Seo Dongwon, Cho Sunghyun, Manjula Prabuddha, Choi Nuri, Kim Young-Kuk, Koh Yeong Jun, Lee Seung Hwan, Kim Hyung-Yong, Lee Jun Heon
Division of Animal and Dairy Science, Chungnam National University, Daejeon 34134, Korea.
Bio-AI Convergence Research Center, Chungnam National University, Daejeon 34134, Korea.
Animals (Basel). 2021 Jan 19;11(1):241. doi: 10.3390/ani11010241.
A marker combination capable of classifying a specific chicken population could improve commercial value by increasing consumer confidence with respect to the origin of the population. This would facilitate the protection of native genetic resources in the market of each country. In this study, a total of 283 samples from 20 lines, which consisted of Korean native chickens, commercial native chickens, and commercial broilers with a layer population, were analyzed to determine the optimal marker combination comprising the minimum number of markers, using a 600 k high-density single nucleotide polymorphism (SNP) array. Machine learning algorithms, a genome-wide association study (GWAS), linkage disequilibrium (LD) analysis, and principal component analysis (PCA) were used to distinguish a target (case) group for comparison with control chicken groups. In the processing of marker selection, a total of 47,303 SNPs were used for classifying chicken populations; 96 LD-pruned SNPs (50 SNPs per LD block) served as the best marker combination for target chicken classification. Moreover, 36, 44, and 8 SNPs were selected as the minimum numbers of markers by the AdaBoost (AB), Random Forest (RF), and Decision Tree (DT) machine learning classification models, which had accuracy rates of 99.6%, 98.0%, and 97.9%, respectively.

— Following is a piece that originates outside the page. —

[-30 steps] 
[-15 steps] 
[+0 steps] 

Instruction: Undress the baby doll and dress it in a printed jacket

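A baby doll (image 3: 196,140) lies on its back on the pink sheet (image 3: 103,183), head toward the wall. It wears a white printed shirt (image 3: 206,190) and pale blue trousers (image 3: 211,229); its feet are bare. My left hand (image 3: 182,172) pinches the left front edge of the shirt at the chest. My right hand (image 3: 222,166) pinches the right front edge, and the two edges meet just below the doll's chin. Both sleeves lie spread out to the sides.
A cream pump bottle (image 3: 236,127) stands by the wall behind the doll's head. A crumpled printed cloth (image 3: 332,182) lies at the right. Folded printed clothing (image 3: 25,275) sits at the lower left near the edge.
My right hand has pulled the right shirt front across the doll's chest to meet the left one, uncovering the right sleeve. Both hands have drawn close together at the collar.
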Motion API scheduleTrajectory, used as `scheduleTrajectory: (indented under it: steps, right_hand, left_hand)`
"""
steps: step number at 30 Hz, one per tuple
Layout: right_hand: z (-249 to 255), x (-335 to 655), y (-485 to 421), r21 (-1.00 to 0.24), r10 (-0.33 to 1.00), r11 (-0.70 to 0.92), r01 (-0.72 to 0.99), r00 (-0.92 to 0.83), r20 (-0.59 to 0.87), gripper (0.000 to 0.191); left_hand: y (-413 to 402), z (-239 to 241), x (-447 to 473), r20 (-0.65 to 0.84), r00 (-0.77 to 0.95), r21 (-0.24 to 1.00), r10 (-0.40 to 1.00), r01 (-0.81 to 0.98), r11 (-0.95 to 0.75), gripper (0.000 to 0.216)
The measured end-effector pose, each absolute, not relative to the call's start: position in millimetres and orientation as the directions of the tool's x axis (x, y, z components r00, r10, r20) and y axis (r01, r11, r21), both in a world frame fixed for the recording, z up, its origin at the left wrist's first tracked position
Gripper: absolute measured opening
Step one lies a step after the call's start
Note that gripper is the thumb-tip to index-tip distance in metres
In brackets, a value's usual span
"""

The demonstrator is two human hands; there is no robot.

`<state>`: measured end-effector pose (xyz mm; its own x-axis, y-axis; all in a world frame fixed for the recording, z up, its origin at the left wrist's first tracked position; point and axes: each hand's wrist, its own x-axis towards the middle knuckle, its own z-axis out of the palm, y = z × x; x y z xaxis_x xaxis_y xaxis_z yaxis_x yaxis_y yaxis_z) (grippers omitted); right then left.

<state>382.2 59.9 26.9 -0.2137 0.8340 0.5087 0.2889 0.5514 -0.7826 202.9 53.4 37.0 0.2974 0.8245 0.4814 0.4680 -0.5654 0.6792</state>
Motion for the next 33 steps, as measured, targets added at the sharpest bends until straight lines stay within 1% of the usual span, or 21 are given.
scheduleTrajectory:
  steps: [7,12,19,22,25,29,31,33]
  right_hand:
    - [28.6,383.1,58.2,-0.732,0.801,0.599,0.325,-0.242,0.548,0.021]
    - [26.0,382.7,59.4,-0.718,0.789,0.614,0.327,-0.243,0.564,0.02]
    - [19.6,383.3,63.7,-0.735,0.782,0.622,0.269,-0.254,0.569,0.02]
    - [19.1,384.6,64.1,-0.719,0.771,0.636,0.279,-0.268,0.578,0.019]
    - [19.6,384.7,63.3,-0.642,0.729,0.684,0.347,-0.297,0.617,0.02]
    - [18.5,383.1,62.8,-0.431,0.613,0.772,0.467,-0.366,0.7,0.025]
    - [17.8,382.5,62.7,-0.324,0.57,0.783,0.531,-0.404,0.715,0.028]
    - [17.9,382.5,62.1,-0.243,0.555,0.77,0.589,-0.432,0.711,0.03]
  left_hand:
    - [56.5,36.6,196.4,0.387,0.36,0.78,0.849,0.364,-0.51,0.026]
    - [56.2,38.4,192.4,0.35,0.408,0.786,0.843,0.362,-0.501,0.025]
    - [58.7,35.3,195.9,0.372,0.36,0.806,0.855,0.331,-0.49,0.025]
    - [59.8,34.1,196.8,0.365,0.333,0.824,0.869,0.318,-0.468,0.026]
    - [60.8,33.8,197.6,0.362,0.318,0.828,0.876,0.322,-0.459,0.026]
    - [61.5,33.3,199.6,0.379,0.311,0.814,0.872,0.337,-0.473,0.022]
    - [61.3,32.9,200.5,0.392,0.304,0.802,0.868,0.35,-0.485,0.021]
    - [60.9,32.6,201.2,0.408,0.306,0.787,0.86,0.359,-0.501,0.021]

The selected marker combinations increased the genetic distance and fixation index (Fst) values between the case and control groups, and they reduced the number of genetic components required, confirming that efficient classification of the groups was possible by using a small number of marker sets. In a verification study including additional chicken breeds and samples (12 lines and 182 samples), the accuracy did not significantly change, and the target chicken group could be clearly distinguished from the other populations. The GWAS, PCA, and machine learning algorithms used in this study can be applied efficiently, to determine the optimal marker combination with the minimum number of markers that can distinguish the target population among a large number of SNP markers.
一种能够对特定鸡群进行分类的标记组合,可通过增强消费者对鸡群来源的信心来提高商业价值。这将有助于在各国市场中保护本地遗传资源。在本研究中,使用600k高密度单核苷酸多态性(SNP)芯片,对来自20个品系的总共283个样本进行了分析,这些样本包括韩国本土鸡、商业本土鸡以及带有蛋鸡群体的商业肉鸡,以确定包含最少标记数量的最佳标记组合。机器学习算法、全基因组关联研究(GWAS)、连锁不平衡(LD)分析和主成分分析(PCA)被用于区分目标(病例)组,以便与对照鸡群进行比较。在标记选择过程中,总共47303个SNP用于鸡群分类;96个经LD修剪的SNP(每个LD块50个SNP)作为目标鸡分类的最佳标记组合。此外,通过AdaBoost(AB)、随机森林(RF)和决策树(DT)机器学习分类模型分别选择了36、44和8个SNP作为最少标记数量,其准确率分别为99.6%、98.0%和97.9%。所选的标记组合增加了病例组和对照组之间的遗传距离和固定指数(Fst)值,并减少了所需的遗传成分数量,证实了使用少量标记集能够有效地对群体进行分类。在一项包括额外鸡品种和样本(12个品系和182个样本)的验证研究中,准确率没有显著变化,并且目标鸡群能够与其他群体清楚地区分开来。本研究中使用的GWAS、PCA和机器学习算法可以有效地应用,以确定能够在大量SNP标记中区分目标群体的最少标记数量的最佳标记组合。